As an oil- and gas-exporting nation, Russia doesn’t need these energy resources from North Africa. However, Moscow is using its energy card to further its influence in the region, working its way to control Europe’s alternative supplies, while using the African continent to acquire such strategic minerals as platinum, chrome, manganese and diamonds.

And now, Moscow is pushing hard to bring its natural gas to the Balkans and Central Europe through the South Stream pipeline, which would bypass Ukraine.

The development has raised concern in the EU.

Moscow has undertaken a divide-and-conquer approach to get some EU members to sign on, much to the consternation of Brussels. Some of the countries belong to the EU while others outside the EU have signed on to the project. They include Bulgaria, Serbia, Hungary, Greece, Slovenia, Croatia and Austria.

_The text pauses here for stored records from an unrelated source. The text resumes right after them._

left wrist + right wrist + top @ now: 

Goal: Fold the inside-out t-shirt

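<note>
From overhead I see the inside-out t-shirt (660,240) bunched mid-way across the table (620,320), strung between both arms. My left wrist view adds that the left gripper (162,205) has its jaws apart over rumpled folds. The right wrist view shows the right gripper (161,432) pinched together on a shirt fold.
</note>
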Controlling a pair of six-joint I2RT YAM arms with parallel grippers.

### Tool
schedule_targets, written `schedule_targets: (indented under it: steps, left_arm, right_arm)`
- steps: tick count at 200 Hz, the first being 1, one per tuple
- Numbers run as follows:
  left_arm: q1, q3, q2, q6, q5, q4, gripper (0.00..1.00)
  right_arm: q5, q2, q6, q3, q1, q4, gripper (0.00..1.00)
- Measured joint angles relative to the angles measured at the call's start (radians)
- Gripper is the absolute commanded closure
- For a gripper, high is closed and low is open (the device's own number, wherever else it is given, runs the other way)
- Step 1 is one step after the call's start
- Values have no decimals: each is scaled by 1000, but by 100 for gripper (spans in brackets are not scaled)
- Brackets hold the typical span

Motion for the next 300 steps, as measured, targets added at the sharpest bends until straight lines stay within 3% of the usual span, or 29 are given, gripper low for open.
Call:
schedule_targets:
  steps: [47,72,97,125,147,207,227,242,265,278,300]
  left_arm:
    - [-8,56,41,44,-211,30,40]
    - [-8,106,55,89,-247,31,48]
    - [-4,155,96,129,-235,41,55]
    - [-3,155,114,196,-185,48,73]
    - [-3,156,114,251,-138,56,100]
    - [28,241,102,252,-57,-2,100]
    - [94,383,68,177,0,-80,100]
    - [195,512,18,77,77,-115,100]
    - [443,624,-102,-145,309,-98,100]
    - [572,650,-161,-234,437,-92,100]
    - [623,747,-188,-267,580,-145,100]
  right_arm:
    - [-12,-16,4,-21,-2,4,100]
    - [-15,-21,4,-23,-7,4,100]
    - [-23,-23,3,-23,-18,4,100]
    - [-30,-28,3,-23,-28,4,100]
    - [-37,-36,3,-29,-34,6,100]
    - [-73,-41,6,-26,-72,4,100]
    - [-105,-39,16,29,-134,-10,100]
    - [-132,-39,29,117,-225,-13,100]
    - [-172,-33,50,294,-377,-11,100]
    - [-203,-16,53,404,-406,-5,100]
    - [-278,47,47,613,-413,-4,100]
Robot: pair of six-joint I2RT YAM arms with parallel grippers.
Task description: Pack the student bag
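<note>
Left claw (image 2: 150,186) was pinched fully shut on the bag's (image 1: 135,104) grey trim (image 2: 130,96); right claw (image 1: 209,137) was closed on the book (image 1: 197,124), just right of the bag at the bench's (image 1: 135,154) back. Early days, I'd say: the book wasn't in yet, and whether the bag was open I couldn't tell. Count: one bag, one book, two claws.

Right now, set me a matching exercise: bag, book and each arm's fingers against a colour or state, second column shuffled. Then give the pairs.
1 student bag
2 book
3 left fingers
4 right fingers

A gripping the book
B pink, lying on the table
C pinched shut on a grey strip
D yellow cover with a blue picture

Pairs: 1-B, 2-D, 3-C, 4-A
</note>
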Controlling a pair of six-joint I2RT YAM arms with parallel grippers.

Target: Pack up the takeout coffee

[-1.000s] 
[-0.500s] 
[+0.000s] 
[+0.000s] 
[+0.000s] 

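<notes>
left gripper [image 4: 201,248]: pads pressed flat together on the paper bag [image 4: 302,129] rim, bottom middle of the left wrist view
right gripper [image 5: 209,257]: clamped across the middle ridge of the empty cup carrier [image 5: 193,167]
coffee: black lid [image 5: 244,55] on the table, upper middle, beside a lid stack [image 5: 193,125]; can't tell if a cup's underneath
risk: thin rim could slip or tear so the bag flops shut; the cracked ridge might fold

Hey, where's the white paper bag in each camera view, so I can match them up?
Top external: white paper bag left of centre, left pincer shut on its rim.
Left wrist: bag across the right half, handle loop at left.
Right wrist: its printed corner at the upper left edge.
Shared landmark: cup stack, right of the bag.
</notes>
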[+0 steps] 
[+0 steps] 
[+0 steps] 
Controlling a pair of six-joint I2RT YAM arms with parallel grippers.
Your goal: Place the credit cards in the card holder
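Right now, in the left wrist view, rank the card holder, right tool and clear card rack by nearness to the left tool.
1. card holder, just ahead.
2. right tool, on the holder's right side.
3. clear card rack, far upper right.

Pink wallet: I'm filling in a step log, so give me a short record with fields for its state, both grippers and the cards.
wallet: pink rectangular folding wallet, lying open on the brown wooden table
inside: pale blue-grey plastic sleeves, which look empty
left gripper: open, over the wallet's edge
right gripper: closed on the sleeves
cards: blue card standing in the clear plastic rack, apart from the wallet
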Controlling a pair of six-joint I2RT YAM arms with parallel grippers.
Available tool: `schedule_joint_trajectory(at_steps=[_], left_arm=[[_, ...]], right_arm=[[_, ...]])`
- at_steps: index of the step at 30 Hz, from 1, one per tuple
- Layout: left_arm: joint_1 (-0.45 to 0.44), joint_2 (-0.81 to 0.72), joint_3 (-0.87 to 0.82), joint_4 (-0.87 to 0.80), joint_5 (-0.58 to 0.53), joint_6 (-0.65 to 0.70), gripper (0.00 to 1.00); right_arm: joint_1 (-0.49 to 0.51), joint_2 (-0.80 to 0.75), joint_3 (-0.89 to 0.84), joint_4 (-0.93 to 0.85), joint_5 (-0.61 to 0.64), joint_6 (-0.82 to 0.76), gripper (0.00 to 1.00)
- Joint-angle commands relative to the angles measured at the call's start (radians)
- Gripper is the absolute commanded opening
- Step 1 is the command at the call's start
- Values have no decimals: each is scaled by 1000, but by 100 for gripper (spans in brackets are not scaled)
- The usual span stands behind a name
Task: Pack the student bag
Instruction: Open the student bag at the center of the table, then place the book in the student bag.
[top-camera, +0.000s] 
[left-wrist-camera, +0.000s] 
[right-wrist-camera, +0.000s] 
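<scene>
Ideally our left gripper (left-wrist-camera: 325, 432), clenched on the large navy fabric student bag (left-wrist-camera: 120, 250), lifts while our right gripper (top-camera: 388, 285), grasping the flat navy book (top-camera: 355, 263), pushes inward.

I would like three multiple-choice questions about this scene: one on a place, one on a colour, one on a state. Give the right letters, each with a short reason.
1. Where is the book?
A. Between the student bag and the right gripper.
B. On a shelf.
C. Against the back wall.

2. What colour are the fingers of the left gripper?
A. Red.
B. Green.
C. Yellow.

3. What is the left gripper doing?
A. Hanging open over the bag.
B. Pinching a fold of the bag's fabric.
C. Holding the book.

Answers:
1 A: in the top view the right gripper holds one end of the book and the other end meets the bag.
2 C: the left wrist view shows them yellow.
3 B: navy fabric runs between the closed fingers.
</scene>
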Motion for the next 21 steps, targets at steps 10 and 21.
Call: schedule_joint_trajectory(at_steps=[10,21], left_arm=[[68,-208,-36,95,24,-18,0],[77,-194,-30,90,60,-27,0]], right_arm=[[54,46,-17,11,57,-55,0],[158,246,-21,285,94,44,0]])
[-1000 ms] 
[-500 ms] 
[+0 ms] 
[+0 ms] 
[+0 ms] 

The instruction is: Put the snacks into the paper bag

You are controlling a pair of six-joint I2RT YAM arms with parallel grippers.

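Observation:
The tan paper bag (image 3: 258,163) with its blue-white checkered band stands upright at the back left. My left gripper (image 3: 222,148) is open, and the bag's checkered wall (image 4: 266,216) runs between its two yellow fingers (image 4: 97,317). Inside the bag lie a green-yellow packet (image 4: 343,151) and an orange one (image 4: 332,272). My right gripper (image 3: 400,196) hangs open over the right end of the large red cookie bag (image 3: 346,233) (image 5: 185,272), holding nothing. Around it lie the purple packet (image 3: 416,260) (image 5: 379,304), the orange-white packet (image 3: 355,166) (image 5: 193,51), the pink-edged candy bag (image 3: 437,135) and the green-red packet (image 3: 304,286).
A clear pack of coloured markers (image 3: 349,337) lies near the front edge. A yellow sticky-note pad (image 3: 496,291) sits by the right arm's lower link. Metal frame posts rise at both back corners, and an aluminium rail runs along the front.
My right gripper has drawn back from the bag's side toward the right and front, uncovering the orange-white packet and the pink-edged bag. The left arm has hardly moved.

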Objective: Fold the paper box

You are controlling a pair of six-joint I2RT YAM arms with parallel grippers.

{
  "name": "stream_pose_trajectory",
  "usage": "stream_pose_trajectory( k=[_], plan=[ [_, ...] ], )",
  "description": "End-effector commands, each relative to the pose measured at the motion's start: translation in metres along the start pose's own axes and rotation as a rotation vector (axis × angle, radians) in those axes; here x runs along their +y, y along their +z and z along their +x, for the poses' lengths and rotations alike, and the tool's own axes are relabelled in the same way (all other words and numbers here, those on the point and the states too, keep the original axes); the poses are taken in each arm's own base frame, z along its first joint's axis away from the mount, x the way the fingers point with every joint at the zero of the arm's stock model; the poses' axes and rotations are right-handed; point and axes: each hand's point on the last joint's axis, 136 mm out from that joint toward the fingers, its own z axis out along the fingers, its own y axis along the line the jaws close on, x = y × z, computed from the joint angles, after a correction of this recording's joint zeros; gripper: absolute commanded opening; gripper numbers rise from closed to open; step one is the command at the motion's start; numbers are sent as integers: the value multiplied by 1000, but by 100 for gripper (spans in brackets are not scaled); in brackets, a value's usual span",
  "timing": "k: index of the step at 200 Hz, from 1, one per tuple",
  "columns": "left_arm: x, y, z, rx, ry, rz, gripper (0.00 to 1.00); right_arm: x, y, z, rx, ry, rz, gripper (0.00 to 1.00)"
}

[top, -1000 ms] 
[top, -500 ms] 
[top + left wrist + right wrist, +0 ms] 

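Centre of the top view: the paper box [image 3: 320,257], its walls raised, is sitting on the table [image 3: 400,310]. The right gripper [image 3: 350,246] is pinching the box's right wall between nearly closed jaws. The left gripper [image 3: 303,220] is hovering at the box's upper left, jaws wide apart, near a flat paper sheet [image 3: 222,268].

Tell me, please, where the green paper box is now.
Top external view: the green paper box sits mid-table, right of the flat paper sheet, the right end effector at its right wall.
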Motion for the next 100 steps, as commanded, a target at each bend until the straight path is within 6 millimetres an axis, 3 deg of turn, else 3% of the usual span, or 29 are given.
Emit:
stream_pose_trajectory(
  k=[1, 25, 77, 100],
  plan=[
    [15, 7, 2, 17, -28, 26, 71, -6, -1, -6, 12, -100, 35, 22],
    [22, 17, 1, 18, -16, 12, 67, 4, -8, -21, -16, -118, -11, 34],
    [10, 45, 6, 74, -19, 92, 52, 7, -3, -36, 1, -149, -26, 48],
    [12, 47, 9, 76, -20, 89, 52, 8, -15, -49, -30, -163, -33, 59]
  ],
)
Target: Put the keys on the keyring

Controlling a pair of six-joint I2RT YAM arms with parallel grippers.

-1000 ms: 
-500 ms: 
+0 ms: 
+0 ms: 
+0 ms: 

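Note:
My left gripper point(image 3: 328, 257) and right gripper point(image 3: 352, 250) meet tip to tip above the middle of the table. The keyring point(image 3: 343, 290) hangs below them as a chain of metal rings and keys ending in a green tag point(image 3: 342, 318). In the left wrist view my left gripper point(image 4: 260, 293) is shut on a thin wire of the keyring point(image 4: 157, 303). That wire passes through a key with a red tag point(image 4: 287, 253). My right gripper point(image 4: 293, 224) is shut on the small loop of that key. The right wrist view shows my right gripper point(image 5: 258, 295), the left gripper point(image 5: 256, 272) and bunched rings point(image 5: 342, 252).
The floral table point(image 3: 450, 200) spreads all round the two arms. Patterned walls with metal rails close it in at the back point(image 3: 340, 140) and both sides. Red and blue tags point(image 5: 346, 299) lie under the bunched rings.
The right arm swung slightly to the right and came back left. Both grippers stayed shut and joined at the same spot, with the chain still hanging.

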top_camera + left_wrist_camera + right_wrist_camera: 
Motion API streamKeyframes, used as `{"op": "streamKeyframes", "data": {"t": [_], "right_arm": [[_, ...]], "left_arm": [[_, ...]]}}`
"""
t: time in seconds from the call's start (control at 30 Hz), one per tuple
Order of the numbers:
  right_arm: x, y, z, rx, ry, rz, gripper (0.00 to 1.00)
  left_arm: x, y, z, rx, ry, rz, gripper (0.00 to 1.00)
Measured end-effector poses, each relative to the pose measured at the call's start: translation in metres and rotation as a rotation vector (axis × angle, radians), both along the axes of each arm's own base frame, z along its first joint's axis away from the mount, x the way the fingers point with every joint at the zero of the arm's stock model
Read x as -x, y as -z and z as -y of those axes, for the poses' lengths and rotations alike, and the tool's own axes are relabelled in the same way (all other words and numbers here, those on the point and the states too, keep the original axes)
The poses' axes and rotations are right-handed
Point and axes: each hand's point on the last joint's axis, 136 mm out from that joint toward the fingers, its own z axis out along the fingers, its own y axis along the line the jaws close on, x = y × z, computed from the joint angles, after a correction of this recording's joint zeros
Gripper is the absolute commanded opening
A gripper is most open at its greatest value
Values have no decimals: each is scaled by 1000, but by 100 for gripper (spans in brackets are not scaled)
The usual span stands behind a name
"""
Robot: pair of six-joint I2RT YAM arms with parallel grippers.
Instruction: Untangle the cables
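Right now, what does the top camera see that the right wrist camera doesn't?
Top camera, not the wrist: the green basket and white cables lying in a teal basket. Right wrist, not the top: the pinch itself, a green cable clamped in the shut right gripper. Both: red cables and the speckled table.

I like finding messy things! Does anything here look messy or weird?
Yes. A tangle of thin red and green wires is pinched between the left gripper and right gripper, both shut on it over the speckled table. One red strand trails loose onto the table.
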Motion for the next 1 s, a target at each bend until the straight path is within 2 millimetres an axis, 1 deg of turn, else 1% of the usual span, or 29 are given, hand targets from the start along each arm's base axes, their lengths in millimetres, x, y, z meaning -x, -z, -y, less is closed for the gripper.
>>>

The EU has always been against construction of the South Stream pipeline. The EU claims the pipeline violates European legislation that splits energy production and transmission.

The European Commission has told EU member states who have signed on to the project to renegotiate their agreements with Russia. Such countries as Bulgaria have balked at the suggestion, saying they need the energy. Bulgaria plans to begin construction of its portion of the pipeline in June.

The result is deepened divisions within the EU, since countries are putting a priority on their own interests and leaving EU interests in second place.

All of this has raised the question of what is Russia’s overall strategic motivation in seeking to control Europe’s sources of energy.

One definite result is division among EU nations, many of whom are members of the North Atlantic Treaty Organization.